In an interview about “Astal Fluff: Carnal Bodies in Celestial Orbit,” 2010 Twomey describes her process:
“...(in the installation) I have two elements here, these fluffy celestial shapes that are in the (installation), as well as the very corporal, earthly and grounded endurance oriented actions of being human and all the things we do every day (in the DVDS). In the photographs, I unite these two elements because when we do these actions, we have hope or trust that these earthly actions will result in something that will be better. ”.

==Filmography==
- 1976: Roll 1 and Roll 2 - super 8 film (1 minute each)
- 1976: What's the Point? - super 8 film (6:00 minutes)
- 1976: Tubes - super 8 film (3:05 minutes)
- 1976: Get Ahead - super 8 film (7 minutes)
- 1978: Fun and Games - super 8 film (1:09 minutes)
- 1979: Feed Us - super 8 film (2:20 minutes)
- 1978: Unmoved - Portapak reel to reel (7:00 minutes)
- 1979: Phenelzine Sulfate - 16mm short narrative drama (8:00 minutes)
- 1985: One way If You Let Me - 16mm short narrative drama (14:00 minutes)

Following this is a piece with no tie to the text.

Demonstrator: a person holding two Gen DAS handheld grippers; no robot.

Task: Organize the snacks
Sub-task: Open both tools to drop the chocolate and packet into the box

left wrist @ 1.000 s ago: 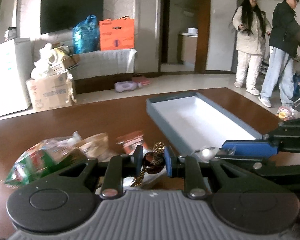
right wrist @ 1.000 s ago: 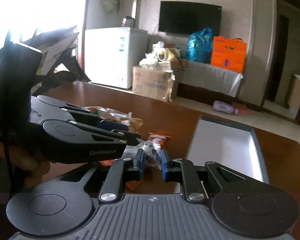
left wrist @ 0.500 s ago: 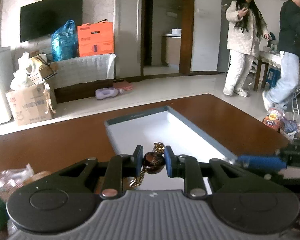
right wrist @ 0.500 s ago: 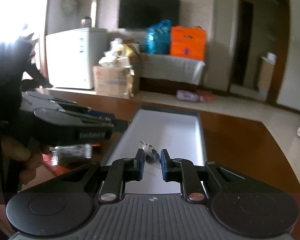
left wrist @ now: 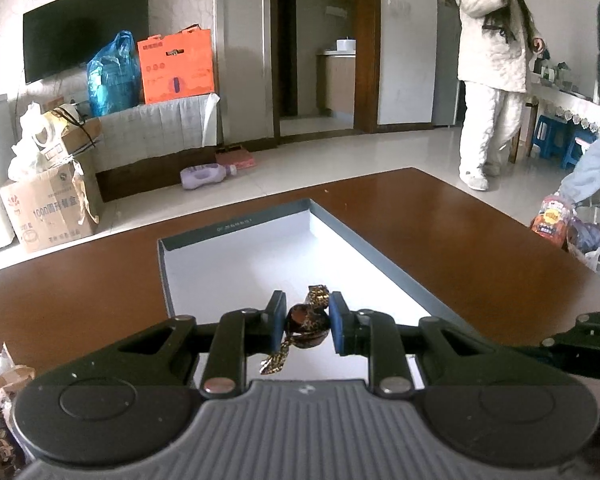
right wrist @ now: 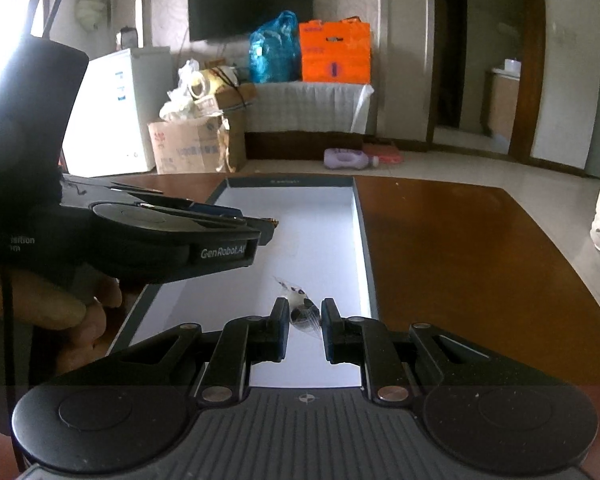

- SELECT DVD’S created for installations or as art loops.
- 2004 - Omni Series (loop)
- 2006 - Madonna Series (loop)
- 2008 - Madonna Series (loop) photographs Lisa and Iain: Profession- Musician
- 2008 - Triumph of the XX (loop)
- 2009 - Tsunami 3000 AD (loop)
- 2009 - Waves Away loop
- 2009 - Interview - video opening for UNNATURAL ACTS and Other Illicit Thoughts About Nature
- 2010 - Interview - with Chris Twomey about ASTRAL FLUFF: Carnal Bodies in Celestial Orbit
- 2011 – Fracked Venus – loop
- 2011 – Lay Me Down – performance collaboration with Daniel Rothbart
- 2011 – 1% Solution – filmed performance piece

==Monograph==
“CHRIS TWOMEY PARALLAX: Time, Media, and Significance,” 2011 with critical essays by Eleanor Heartney, text by David Freund, Steve Cannon, Norm Hinsey and Chris Twomey, is a full color, 141 pages, 8.5 x 11 perfect bound book, detailing a personal memoir running parallel to the survey of Twomey's career over the last 30 years with approximately 130 pages of art images.

This monograph was published after a diagnosis of metastatic stage IV breast cancer in 2009. Her first diagnosis was for stage IIA breast cancer in 2002.